What you should do ::
Could you count the lines in the data that contain "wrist"? Reply with the number only.

=== Begin Enclosure ===

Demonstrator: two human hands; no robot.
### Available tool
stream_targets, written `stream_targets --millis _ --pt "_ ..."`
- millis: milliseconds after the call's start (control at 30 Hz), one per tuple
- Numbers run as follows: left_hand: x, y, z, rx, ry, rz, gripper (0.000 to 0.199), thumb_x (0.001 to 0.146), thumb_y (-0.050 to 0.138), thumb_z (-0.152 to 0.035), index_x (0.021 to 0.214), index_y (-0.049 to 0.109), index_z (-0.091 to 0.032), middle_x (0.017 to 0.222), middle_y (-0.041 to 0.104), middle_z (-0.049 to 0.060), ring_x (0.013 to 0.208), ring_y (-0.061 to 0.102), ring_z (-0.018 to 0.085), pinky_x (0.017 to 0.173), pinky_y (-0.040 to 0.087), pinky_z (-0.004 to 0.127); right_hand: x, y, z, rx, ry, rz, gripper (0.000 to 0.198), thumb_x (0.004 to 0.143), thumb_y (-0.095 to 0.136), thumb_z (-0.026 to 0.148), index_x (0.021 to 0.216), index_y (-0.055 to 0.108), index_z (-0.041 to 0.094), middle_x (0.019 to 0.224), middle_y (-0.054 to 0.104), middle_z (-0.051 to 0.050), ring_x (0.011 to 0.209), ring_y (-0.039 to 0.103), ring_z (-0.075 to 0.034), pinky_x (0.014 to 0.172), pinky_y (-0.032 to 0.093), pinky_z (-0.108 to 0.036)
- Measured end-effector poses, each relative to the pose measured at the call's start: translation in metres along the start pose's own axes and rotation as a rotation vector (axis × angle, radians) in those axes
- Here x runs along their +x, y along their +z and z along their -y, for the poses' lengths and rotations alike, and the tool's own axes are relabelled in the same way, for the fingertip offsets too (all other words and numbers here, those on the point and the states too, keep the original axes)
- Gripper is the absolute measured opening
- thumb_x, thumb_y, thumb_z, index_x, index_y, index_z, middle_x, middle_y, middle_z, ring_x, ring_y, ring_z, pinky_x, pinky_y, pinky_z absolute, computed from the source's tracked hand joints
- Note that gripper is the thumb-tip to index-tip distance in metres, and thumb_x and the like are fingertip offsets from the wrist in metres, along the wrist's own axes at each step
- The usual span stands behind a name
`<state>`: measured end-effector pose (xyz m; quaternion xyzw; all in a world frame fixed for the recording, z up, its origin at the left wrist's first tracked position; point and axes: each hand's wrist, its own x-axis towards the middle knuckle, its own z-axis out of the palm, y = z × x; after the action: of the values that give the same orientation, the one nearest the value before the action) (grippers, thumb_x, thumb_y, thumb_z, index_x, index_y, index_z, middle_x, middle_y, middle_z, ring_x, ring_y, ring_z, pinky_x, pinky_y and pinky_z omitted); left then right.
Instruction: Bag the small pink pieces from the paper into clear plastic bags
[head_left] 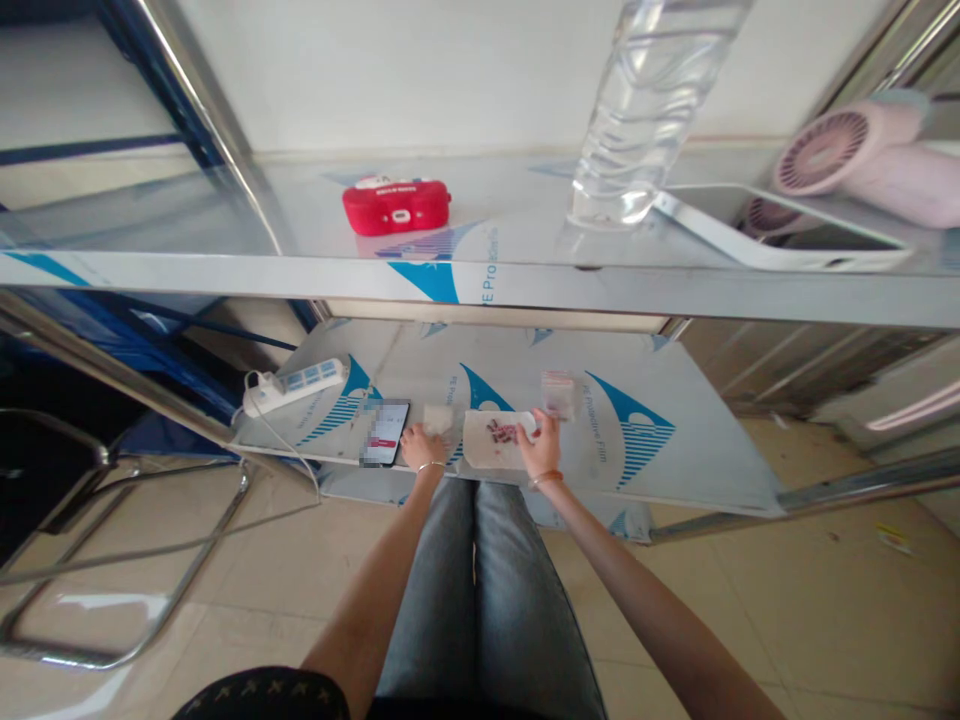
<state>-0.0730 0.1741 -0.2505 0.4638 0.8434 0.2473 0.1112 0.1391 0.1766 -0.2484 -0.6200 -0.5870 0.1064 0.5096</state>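
Pad [480,456]: cream, bearing red pieces [501,431], flat on the lower shelf [705,450] before the legs [510,560], probably for easy reach.
Right hand [541,446]: at its right edge, thumb and fingers apart.
Left hand [422,448]: palm down between phone [387,430] and pale packet [439,416]; grip cannot be told.

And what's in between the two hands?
A pale sheet with red marks lies between the left hand and right hand in the head view. A smaller pale piece sits there too, by the left.
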Motion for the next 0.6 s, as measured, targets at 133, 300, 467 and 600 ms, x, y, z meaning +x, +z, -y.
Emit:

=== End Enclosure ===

Solution below ::
2